**AIM OF THE EXERCISE:**
Copy the data exactly. Images are to be left out.

↓↓↓

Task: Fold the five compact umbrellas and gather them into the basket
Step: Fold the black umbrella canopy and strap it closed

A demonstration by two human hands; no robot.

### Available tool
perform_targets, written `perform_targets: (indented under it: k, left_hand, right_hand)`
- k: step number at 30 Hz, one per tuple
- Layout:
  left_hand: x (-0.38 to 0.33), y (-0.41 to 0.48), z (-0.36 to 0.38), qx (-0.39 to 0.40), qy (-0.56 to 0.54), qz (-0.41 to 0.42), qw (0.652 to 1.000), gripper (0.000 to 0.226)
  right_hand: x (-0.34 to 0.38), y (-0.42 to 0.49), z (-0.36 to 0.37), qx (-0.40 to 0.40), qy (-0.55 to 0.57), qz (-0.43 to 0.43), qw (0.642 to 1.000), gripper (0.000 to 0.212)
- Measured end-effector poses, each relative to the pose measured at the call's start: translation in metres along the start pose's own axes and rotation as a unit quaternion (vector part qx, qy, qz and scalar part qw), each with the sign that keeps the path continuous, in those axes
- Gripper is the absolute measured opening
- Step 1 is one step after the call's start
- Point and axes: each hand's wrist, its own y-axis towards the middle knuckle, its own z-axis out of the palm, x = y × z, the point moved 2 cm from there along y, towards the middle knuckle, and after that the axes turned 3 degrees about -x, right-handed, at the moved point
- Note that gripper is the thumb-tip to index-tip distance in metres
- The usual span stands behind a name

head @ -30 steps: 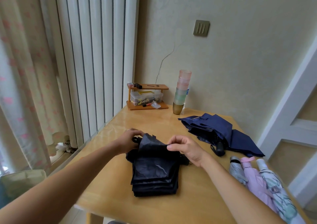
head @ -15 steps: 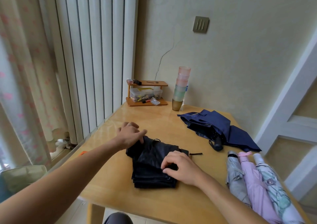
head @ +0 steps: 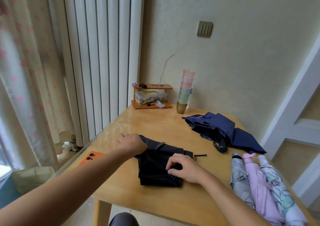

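Observation:
A black compact umbrella lies flat on the wooden table, its pleats folded toward me. My left hand grips its far left end. My right hand pinches the pleated fabric near the right edge. A navy umbrella lies loose and unfolded at the back right. Three rolled umbrellas lie side by side at the right edge: a grey umbrella, a pink umbrella, and a white patterned umbrella. No basket is in view.
An orange phone lies near the table's left edge. A small wooden shelf with a clear box and a stack of coloured cups stand at the back by the wall. A radiator and curtain line the left side.
The black fabric that both hands held raised is now laid flat. My right hand has moved down onto the pleats; my left hand has shifted to the umbrella's far end. The phone has come into view.

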Motion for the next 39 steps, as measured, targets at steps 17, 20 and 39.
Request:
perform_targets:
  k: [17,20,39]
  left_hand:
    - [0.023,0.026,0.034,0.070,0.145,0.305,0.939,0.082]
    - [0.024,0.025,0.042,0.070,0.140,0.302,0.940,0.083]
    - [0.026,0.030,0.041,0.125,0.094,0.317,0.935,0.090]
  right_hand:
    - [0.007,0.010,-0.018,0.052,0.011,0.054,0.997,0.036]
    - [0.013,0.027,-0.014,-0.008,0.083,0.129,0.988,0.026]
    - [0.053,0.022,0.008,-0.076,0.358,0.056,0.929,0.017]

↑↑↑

**RESULT FOR THIS TASK:**
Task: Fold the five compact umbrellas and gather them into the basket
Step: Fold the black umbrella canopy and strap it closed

A demonstration by two human hands; no robot.

### Available tool
perform_targets, written `perform_targets: (indented under it: k, left_hand, right_hand)`
- k: step number at 30 Hz, one per tuple
- Layout:
  left_hand: x (-0.38 to 0.33), y (-0.41 to 0.48), z (-0.36 to 0.38), qx (-0.39 to 0.40), qy (-0.56 to 0.54), qz (-0.41 to 0.42), qw (0.652 to 1.000), gripper (0.000 to 0.226)
  right_hand: x (-0.34 to 0.38), y (-0.42 to 0.49), z (-0.36 to 0.37), qx (-0.40 to 0.40), qy (-0.55 to 0.57), qz (-0.43 to 0.43), qw (0.642 to 1.000), gripper (0.000 to 0.212)
- Measured end-effector poses, each relative to the pose measured at the call's start: translation in metres along the start pose's own axes and rotation as a unit quaternion (vector part qx, qy, qz and scalar part qw), each with the sign that keeps the path continuous, in those axes
- Gripper is the absolute measured opening
- Step 1 is one step after the call's start
- Point and axes: each hand's wrist, its own y-axis towards the middle knuckle, its own z-axis out of the palm, x = y × z, the point moved 2 cm from there along y, towards the middle knuckle, and after that the axes turned 3 degrees about -x, right-handed, at the moved point
- Note that gripper is the thumb-tip to index-tip distance in metres
- The usual span stands behind a name

head @ -30 steps: 
head @ -15 steps: 
head @ +0 steps: 

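Observation:
A black compact umbrella lies flat on the wooden table, its pleats folded toward me. My left hand grips its far left end. My right hand pinches the pleated fabric near the right edge. A navy umbrella lies loose and unfolded at the back right. Three rolled umbrellas lie side by side at the right edge: a grey umbrella, a pink umbrella, and a white patterned umbrella. No basket is in view.
An orange phone lies near the table's left edge. A small wooden shelf with a clear box and a stack of coloured cups stand at the back by the wall. A radiator and curtain line the left side.
The black fabric that both hands held raised is now laid flat. My right hand has moved down onto the pleats; my left hand has shifted to the umbrella's far end. The phone has come into view.
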
Motion for the next 39 steps, as measured, targets at steps 17, 20 and 39.
Request:
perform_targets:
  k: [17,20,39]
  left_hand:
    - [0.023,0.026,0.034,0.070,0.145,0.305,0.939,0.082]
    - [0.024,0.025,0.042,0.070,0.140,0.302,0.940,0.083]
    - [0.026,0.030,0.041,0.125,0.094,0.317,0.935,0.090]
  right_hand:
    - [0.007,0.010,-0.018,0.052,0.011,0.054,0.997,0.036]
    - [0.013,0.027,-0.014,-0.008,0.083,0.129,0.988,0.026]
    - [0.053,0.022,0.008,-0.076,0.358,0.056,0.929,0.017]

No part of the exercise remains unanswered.